Reproduce the entries exactly. Omit none of them.
[SOURCE MATERIAL]
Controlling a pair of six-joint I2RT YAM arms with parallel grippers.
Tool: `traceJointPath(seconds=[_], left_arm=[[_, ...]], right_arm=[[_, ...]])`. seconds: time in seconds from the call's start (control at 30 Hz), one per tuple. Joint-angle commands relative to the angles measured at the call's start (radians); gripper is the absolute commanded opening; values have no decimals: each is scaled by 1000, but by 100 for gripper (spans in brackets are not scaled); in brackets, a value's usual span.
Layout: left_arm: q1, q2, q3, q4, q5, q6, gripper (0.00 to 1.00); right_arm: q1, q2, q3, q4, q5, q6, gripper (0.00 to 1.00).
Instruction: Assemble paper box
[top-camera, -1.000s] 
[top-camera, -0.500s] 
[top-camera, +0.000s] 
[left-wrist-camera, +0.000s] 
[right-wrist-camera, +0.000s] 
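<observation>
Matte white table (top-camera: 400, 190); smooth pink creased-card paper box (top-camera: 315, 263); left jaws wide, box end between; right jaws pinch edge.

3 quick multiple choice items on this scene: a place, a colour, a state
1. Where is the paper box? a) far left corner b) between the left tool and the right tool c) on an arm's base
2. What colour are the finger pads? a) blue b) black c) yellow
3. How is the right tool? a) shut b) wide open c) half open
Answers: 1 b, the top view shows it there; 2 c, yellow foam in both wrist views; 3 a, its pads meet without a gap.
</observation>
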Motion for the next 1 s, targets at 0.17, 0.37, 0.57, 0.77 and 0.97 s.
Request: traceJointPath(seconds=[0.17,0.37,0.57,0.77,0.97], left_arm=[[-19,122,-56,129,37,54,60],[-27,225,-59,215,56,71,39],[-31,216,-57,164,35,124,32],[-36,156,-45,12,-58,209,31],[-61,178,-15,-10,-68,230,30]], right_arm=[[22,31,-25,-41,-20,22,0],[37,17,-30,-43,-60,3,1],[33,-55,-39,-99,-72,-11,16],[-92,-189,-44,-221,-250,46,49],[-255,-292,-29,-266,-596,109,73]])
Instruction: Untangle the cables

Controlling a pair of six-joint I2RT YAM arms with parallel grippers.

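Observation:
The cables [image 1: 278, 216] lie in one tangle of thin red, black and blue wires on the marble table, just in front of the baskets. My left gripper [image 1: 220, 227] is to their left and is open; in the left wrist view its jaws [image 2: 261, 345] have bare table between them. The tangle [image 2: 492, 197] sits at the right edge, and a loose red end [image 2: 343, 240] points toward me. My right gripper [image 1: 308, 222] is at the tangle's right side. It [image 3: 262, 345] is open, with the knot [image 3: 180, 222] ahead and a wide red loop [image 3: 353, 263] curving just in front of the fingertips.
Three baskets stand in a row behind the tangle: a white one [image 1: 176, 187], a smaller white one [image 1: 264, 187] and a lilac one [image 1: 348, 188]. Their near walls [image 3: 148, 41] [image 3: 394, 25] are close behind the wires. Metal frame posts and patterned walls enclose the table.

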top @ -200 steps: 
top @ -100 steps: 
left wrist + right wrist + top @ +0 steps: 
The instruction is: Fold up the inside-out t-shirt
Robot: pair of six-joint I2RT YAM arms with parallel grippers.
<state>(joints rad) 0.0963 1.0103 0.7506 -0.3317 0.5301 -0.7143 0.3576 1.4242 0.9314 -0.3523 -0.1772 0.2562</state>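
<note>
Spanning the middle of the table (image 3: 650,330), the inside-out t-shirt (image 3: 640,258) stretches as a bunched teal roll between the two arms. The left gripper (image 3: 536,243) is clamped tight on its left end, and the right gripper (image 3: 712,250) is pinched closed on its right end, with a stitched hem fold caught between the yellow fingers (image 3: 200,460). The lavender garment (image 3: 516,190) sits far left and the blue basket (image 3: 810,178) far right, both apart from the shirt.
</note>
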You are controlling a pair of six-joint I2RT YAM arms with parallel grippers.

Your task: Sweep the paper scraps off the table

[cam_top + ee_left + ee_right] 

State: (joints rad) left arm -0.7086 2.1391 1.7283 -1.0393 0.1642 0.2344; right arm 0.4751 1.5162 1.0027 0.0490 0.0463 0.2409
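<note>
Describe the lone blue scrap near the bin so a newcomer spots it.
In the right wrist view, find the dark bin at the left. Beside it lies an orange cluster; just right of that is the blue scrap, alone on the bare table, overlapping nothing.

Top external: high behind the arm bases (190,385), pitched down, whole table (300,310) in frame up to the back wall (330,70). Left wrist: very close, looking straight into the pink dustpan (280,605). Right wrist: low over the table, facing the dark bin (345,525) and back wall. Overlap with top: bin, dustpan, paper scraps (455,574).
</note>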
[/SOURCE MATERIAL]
■ TASK OUTPUT ■
Controlling a pair of six-joint I2RT YAM arms with parallel grippers.
Tool: `traceJointPath(seconds=[_], left_arm=[[_, ...]], right_arm=[[_, ...]])`. seconds: time in seconds from the call's start (control at 30 Hz), one per tuple. Joint-angle commands relative to the angles measured at the call's start (radians); gripper is the absolute commanded opening; values have no decimals: each is scaled by 1000, but by 100 for gripper (spans in brackets are not scaled); in brackets, a value's usual span.
Layout: left_arm: q1, q2, q3, q4, q5, q6, gripper (0.00 to 1.00); right_arm: q1, q2, q3, q4, q5, q6, gripper (0.00 to 1.00).
Instruction: Assemble paper box
[top-camera, -1.000s] 
[top-camera, -0.500s] 
[top-camera, +0.000s] 
[left-wrist-camera, +0.000s] 
[right-wrist-camera, +0.000s] 
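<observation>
Matte white table (top-camera: 400, 190); smooth pink creased-card paper box (top-camera: 315, 263); left jaws wide, box end between; right jaws pinch edge.

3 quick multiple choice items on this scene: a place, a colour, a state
1. Where is the paper box? a) far left corner b) between the left tool and the right tool c) on an arm's base
2. What colour are the finger pads? a) blue b) black c) yellow
3. How is the right tool? a) shut b) wide open c) half open
Answers: 1 b, the top view shows it there; 2 c, yellow foam in both wrist views; 3 a, its pads meet without a gap.
</observation>
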Motion for the next 1 s, targets at 0.17, 0.37, 0.57, 0.77 and 0.97 s.
Request: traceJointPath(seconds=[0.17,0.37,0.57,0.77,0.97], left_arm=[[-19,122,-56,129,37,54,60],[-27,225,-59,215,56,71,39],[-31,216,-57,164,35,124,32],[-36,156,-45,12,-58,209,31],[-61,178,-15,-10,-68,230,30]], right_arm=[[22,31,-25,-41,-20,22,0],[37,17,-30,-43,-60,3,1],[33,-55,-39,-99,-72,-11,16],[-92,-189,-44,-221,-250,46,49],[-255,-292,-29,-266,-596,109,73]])
Instruction: Untangle the cables

Controlling a pair of six-joint I2RT YAM arms with parallel grippers.

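Observation:
The cables [image 1: 278, 216] lie in one tangle of thin red, black and blue wires on the marble table, just in front of the baskets. My left gripper [image 1: 220, 227] is to their left and is open; in the left wrist view its jaws [image 2: 261, 345] have bare table between them. The tangle [image 2: 492, 197] sits at the right edge, and a loose red end [image 2: 343, 240] points toward me. My right gripper [image 1: 308, 222] is at the tangle's right side. It [image 3: 262, 345] is open, with the knot [image 3: 180, 222] ahead and a wide red loop [image 3: 353, 263] curving just in front of the fingertips.
Three baskets stand in a row behind the tangle: a white one [image 1: 176, 187], a smaller white one [image 1: 264, 187] and a lilac one [image 1: 348, 188]. Their near walls [image 3: 148, 41] [image 3: 394, 25] are close behind the wires. Metal frame posts and patterned walls enclose the table.
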
top @ -200 steps: 
top @ -100 steps: 
left wrist + right wrist + top @ +0 steps: 
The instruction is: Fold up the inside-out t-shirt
Robot: pair of six-joint I2RT YAM arms with parallel grippers.
<state>(joints rad) 0.0963 1.0103 0.7506 -0.3317 0.5301 -0.7143 0.3576 1.4242 0.9314 -0.3523 -0.1772 0.2562</state>
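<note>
Spanning the middle of the table (image 3: 650,330), the inside-out t-shirt (image 3: 640,258) stretches as a bunched teal roll between the two arms. The left gripper (image 3: 536,243) is clamped tight on its left end, and the right gripper (image 3: 712,250) is pinched closed on its right end, with a stitched hem fold caught between the yellow fingers (image 3: 200,460). The lavender garment (image 3: 516,190) sits far left and the blue basket (image 3: 810,178) far right, both apart from the shirt.
</note>
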You are controlling a pair of six-joint I2RT YAM arms with parallel grippers.

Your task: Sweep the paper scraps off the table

[cam_top + ee_left + ee_right] 

State: (joints rad) left arm -0.7086 2.1391 1.7283 -1.0393 0.1642 0.2344; right arm 0.4751 1.5162 1.0027 0.0490 0.0463 0.2409
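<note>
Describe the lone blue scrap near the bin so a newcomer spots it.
In the right wrist view, find the dark bin at the left. Beside it lies an orange cluster; just right of that is the blue scrap, alone on the bare table, overlapping nothing.

Top external: high behind the arm bases (190,385), pitched down, whole table (300,310) in frame up to the back wall (330,70). Left wrist: very close, looking straight into the pink dustpan (280,605). Right wrist: low over the table, facing the dark bin (345,525) and back wall. Overlap with top: bin, dustpan, paper scraps (455,574).
</note>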

Now the exercise is complete.